The program was later criticized by the auditor general—among others including constitutional lawyers and civil rights advocates—for being an expensive failure. Auditor General Karen Hogan said on Dec. 21, 2021, “This is not a success story. I am concerned the Public Health Agency is unable to show us whether or not these border measures are effective.”
An Inquiry of Ministry filed by Conservative MP Michelle Rempel Garner (Calgary Nose Hill) on Jan. 31, 2022, found that one specific hotel, the Westin Calgary, received a $26.8 million federal payment to quarantine 1,490 travellers. From June 22, 2020, to Oct. 30, 2022, the hotel provided housing at a cost of roughly $18,000 per person, according to the Public Health Agency of Canada.
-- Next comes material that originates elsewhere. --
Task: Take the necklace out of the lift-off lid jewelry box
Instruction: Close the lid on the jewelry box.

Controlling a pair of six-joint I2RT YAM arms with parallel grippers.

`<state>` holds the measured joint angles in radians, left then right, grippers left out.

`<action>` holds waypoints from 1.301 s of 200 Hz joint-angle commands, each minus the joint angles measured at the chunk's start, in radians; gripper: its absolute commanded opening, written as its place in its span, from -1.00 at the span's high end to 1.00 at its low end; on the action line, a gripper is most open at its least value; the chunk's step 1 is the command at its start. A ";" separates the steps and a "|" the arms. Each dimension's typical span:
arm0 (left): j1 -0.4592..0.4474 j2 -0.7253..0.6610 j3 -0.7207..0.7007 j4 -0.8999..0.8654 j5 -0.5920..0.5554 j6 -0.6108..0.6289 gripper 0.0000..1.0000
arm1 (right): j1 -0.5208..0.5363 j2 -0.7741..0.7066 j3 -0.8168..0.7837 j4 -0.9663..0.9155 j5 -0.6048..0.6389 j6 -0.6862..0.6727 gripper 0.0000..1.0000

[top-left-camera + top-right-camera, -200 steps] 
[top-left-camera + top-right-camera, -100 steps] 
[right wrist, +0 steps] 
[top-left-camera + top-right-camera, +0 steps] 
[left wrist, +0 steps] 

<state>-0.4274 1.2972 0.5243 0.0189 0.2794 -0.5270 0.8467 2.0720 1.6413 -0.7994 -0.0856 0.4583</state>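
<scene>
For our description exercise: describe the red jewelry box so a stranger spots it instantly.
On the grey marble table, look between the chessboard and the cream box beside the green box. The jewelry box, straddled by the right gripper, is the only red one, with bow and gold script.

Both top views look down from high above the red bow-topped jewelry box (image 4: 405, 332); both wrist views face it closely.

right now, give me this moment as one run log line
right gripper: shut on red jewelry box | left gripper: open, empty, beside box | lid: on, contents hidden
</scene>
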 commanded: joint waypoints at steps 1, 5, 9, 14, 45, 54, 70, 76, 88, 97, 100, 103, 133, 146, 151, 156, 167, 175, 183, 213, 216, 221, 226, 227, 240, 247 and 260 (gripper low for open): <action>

A number of news reports at the time had horror stories of travellers allegedly stuck in hotels with no hot water, poor food, no supplies, and in some cases, separated from their families.
“Of course we have time to look back and learn from those lessons,” then-Transport Minister Omar Alghabra said. “At the time we did what we felt was necessary to protect the health and safety of Canadians.”
“During the pandemic we did a lot of extraordinary things to protect the health and safety of Canadians, unimaginable things that none of us imagined,” added Mr. Alghabra.